A change in mindsets should not be feared. Children's rights are not about driving a wedge between parents and their children. Parents and children are inextricably linked; one cannot be a parent without having a child. We forget too often that it is the parent who champions his or her child's rights. Inevitably, when children's rights are not acknowledged it places parents, particularly those who have a child with special needs or those who are struggling in their parenting role, under enormous pressure and stress.

During a recent hearing of the committee with the National Youth Council of Ireland, Deputy Enright asked about two viewpoints — parents first and children first. The vindication of children's rights does not require that they supersede the rights of parents or those of the State. Respecting children's rights is about seeing them as individuals in their own right — not making children more equal than others. It is about reminding society that children are humans too, that they have human rights that need to be acknowledged. Essentially, we're not calling for children first but children too. We want them to be included.

For the vast majority of families, the enhancement of children's rights and consequent improvement in services for children will support parenting and strengthen parents' rights; it will keep families together. In the small number of cases where a child is failed by his or her parents or a conflict arises between the wishes of parents and the best interests of the child, the State needs to play a role to protect the child's best interests.
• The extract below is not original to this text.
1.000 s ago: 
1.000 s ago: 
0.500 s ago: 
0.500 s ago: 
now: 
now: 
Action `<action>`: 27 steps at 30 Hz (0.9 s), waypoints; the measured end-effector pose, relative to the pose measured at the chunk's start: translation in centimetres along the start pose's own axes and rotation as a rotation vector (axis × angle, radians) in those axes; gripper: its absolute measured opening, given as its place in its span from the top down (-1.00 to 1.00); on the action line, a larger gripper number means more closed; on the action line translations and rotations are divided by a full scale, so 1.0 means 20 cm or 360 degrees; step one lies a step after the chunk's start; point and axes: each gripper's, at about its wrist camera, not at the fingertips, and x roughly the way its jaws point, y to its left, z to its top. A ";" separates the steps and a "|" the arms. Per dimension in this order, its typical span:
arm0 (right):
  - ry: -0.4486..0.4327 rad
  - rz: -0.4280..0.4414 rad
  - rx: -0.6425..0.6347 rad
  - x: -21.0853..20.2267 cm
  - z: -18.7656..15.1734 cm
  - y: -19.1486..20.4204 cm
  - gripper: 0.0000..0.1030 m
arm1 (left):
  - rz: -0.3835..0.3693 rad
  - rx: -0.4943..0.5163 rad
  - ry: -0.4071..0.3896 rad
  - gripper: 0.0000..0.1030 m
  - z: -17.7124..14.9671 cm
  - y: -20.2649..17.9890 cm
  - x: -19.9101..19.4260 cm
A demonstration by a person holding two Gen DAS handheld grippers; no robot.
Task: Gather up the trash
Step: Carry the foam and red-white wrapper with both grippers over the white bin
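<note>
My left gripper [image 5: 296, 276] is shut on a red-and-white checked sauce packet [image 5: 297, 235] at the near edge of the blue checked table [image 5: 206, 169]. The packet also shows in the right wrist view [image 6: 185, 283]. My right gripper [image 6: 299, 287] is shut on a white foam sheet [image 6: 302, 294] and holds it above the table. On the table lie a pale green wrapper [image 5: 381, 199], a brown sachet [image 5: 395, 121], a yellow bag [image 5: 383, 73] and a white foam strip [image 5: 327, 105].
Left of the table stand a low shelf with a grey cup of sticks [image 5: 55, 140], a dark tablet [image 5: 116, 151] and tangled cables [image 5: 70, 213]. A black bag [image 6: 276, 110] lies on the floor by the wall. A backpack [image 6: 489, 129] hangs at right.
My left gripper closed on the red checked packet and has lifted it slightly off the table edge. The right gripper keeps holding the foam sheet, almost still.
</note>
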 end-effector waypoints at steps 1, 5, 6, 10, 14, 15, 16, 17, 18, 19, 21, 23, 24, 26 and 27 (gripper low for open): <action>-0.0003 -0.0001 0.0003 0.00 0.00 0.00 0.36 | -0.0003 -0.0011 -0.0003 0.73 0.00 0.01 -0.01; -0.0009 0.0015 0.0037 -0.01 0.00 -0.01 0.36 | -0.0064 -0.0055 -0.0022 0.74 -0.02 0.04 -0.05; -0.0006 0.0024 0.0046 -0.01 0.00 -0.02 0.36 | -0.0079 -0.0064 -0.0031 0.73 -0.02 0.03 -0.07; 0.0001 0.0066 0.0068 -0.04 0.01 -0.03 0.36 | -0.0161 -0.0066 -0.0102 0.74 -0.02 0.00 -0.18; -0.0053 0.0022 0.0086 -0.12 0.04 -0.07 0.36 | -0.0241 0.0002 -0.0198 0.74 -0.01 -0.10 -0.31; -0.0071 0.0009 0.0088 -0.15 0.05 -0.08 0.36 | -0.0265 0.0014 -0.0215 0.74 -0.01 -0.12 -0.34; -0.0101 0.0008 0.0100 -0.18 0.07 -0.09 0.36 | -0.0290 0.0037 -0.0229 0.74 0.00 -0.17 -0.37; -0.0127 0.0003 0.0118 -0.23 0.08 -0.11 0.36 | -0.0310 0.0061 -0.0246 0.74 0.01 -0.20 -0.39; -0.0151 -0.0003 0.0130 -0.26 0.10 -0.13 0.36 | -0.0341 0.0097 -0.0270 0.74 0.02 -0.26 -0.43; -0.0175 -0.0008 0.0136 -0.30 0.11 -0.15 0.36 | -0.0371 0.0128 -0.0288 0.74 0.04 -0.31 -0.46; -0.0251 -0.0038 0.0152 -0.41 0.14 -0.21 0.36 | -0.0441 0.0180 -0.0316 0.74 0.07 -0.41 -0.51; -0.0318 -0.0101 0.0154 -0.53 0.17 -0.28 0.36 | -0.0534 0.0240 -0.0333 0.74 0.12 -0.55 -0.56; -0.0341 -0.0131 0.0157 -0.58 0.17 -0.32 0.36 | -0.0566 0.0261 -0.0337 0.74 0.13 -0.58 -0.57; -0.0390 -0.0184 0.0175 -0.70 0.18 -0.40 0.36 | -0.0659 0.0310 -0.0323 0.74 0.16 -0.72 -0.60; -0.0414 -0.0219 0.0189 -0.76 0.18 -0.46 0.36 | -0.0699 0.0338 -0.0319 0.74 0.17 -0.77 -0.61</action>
Neglect and abuse cases, custody battles, parental child abduction and adoption cases may be rare and played out in the media as a drama, but at their centre are vulnerable children who depend on the State to safeguard their rights and ultimately their futures.

Constitutional change is necessary and it is the only possible route to secure children's rights. Placing express rights in the Constitution is a powerful symbol that Ireland wants the best for its 1 million children and their families. Without constitutional reform, we cannot fully value children in our judicial decisions, in our laws and in society as a whole.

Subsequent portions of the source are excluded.